After finding the line with "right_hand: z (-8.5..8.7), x" in the data below, set down exactly each line through the one with "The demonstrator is", inclusive, and stop there.

→ **RECORDED DATA**:
____________________

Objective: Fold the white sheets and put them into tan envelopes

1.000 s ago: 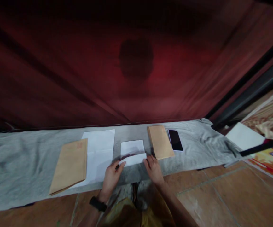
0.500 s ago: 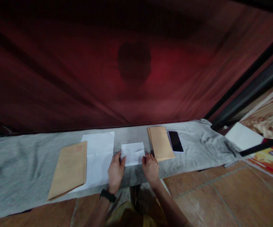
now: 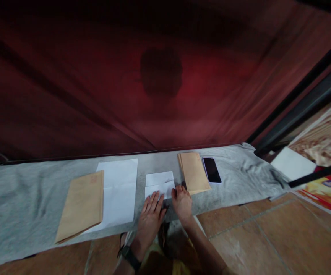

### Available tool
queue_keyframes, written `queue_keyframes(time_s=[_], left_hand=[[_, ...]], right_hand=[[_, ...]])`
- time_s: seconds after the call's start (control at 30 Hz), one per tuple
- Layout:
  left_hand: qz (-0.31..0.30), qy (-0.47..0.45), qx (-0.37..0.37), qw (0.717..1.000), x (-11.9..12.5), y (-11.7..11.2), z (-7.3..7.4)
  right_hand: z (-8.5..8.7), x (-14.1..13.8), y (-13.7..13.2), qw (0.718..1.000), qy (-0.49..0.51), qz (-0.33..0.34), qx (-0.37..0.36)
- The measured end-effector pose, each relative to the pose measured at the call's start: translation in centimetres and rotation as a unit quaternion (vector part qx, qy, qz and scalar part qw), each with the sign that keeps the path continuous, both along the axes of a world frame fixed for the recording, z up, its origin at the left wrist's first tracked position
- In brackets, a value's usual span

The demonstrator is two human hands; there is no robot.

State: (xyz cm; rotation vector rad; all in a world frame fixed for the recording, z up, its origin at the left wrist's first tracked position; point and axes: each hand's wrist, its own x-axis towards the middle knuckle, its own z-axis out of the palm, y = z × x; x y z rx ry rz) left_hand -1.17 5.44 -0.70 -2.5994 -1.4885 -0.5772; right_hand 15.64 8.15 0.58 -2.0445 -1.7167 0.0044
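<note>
the paper (image 3: 158, 178) is lying just ahead, flap (image 3: 165, 187) running crosswise; your left hand (image 3: 150, 214) is resting flat on it, your right hand (image 3: 182, 201) curling at its corner, grip unclear.

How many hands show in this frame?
2: the left hand, its fingers over the near edge of the folded paper, and the right hand, by the paper's right edge.

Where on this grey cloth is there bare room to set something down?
The grey cloth is bare, though wrinkled, right of the phone and left of the leftmost brown envelope. A smaller gap lies beyond the folded paper. It's crowded at that paper: left hand on it, right hand at its right edge.
</note>
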Motion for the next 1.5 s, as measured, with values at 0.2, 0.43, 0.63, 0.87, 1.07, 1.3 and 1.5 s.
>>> queue_keyframes(time_s=[0.2, 0.43, 0.63, 0.87, 1.07, 1.3, 1.5], left_hand=[[-0.003, -0.001, -0.010, 1.000, -0.1, 0.1, 0.5], [-0.009, 0.006, -0.022, 1.000, -0.2, 0.2, 0.8], [-0.011, 0.015, -0.036, 0.999, -0.2, 0.4, 0.8], [-0.011, 0.026, -0.031, 0.999, -0.3, 0.8, 0.6], [-0.007, 0.024, -0.039, 0.999, -0.3, 0.9, 0.5], [-0.012, 0.020, -0.041, 0.999, -0.2, 1.1, 1.2], [-0.013, 0.020, -0.044, 0.999, -0.1, 1.4, 1.5]], right_hand=[[0.1, 0.1, -0.2, 0.999, 0.044, 0.004, 0.017], [0.2, 0.2, -2.8, 0.994, 0.056, 0.088, 0.035], [-0.6, -0.8, -3.7, 0.980, 0.020, 0.198, 0.029], [-1.2, -1.0, -3.2, 0.984, 0.018, 0.173, 0.031], [-0.9, -1.3, -3.4, 0.987, 0.014, 0.158, 0.022], [-0.5, -1.3, -3.2, 0.988, 0.024, 0.152, 0.016], [-0.2, -1.3, -2.8, 0.988, 0.027, 0.153, 0.006]])
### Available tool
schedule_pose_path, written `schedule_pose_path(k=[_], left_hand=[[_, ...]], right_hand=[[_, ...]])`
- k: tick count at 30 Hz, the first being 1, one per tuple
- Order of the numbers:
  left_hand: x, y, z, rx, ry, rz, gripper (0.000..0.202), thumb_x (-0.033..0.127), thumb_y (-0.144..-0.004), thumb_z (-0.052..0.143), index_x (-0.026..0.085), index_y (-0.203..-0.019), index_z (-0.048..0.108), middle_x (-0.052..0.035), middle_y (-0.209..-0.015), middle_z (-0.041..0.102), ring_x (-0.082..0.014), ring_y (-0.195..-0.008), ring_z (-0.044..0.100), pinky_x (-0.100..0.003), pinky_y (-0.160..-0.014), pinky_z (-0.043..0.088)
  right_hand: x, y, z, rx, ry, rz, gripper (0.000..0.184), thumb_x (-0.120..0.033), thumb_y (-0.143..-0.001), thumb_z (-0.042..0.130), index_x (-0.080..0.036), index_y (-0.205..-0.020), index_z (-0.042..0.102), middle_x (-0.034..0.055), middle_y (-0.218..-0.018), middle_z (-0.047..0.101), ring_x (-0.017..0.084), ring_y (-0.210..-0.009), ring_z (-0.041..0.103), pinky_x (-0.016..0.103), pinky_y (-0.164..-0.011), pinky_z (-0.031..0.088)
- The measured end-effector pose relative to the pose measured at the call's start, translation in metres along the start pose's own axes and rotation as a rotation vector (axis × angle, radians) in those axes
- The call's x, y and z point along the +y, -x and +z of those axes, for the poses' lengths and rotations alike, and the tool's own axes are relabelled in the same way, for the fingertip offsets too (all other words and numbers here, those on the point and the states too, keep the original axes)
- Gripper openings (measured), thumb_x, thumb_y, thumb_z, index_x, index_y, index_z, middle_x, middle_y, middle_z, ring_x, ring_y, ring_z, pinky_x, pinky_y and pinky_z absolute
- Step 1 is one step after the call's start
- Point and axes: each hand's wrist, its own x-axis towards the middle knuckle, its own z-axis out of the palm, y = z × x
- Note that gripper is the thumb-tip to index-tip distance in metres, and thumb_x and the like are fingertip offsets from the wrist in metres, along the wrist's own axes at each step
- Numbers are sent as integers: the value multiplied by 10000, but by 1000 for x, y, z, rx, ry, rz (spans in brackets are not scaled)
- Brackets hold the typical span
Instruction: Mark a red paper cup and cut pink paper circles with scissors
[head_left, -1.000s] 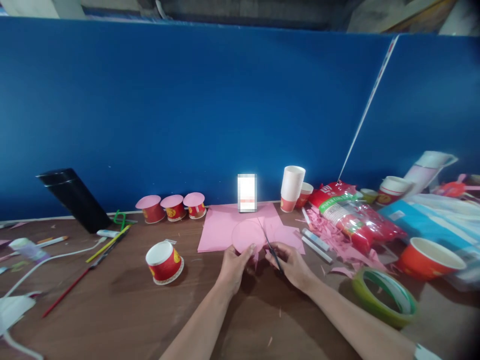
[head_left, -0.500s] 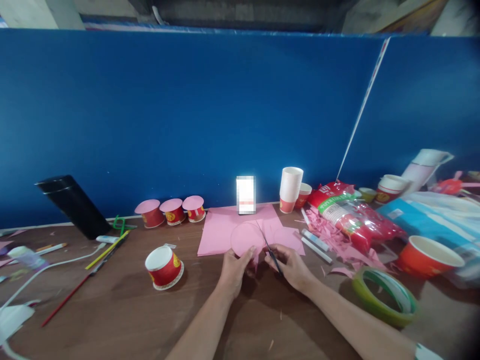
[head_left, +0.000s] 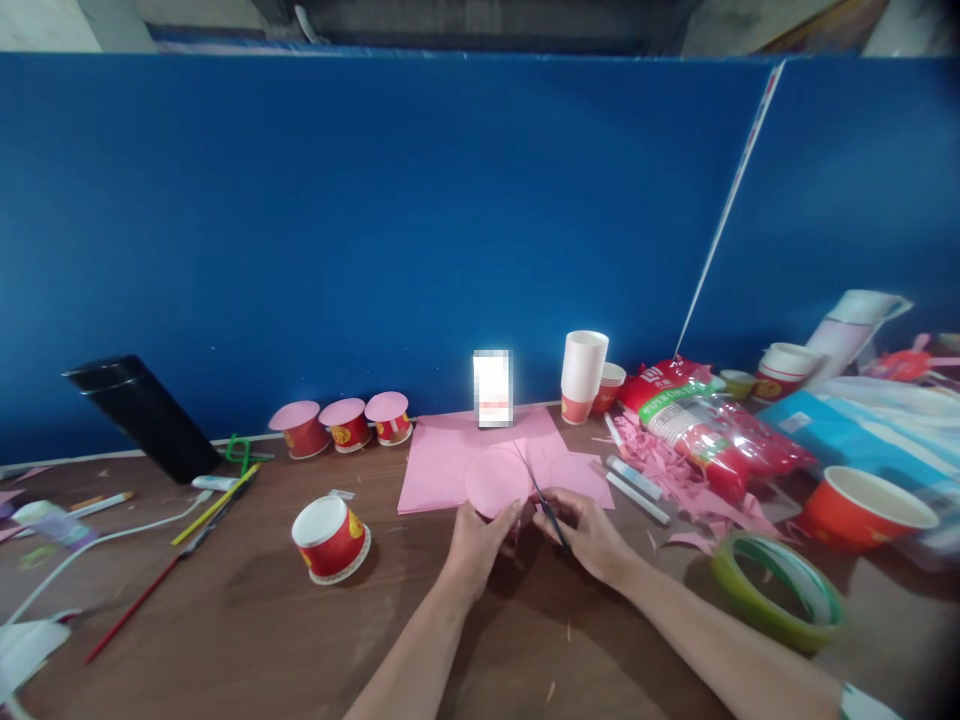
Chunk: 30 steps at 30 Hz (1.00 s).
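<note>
My left hand (head_left: 480,545) pinches the lower edge of a round pink paper disc (head_left: 496,480), thumb on top. My right hand (head_left: 581,530) is closed round a dark-handled pair of scissors (head_left: 553,522), its thin blades pointing up and left alongside the disc's right edge. Behind the disc lie pink paper sheets (head_left: 435,470), stacked flat on the table. To the left, a red and white paper cup (head_left: 330,540) stands upside down on a round white base. Three red cups topped with pink discs (head_left: 345,425) stand in a row by the blue wall.
At the right are stacked paper cups (head_left: 583,375), a red plastic bag (head_left: 705,430), pink paper scraps (head_left: 667,470), a tape roll (head_left: 776,590) and an orange cup (head_left: 862,510). A black bottle (head_left: 146,420), a brush (head_left: 139,610) and a white cable (head_left: 112,535) lie left.
The disc's edge beside the scissors looks trimmed rounder, and the disc has shifted slightly in my left hand. Both hands stay in nearly the same place; the view has shifted a little.
</note>
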Motion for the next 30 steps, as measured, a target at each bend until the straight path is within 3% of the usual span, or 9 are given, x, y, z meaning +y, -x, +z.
schedule_pose_path(k=[9, 18, 30], left_hand=[[-3, -1, 1, 41, 43, -48, 369, 433, -556, 719, 91, -681, 664, -51, -553, 616, -129, -477, 524, -233, -464, 410], [-8, -2, 0, -30, 55, -35, 323, 416, -683, 635, 94, -679, 614, -19, -538, 534, -89, -465, 459, -206, -432, 361], [-6, -2, 1, -10, 59, -54, 327, 423, -681, 633, 99, -676, 590, -7, -529, 520, -89, -449, 457, -213, -432, 366]], right_hand=[[1, -1, 0, -3, -18, 13, 310, -360, -717, 647, -143, -938, 628, -30, -592, 473, 86, -524, 380, 193, -452, 307], [-3, -1, 0, -18, -13, 25, 296, -342, -724, 639, -131, -930, 616, -16, -631, 490, 95, -555, 398, 196, -468, 326], [2, -1, 0, -24, 0, 22, 280, -325, -731, 639, -137, -936, 614, -36, -585, 446, 83, -524, 370, 192, -449, 306]])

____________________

→ **WRITTEN SOLUTION**:
  right_hand: z (-8.5..8.7), x (-14.1..13.8), y (-13.7..13.2), qw (0.718..1.000), qy (-0.49..0.51), qz (-0.33..0.34), qx (-0.37..0.36)
- The measured end-effector pose, each relative to the pose measured at the call's start: translation in centimetres and rotation as a unit quaternion (vector part qx, qy, qz and scalar part qw), each with the sign that keeps the path continuous, both along the axes of a world frame fixed for the recording, z up, its origin at the left wrist's first tracked position
- In brackets, a value's usual span

The demonstrator is two human hands; there is no robot.

No further work remains on the exercise.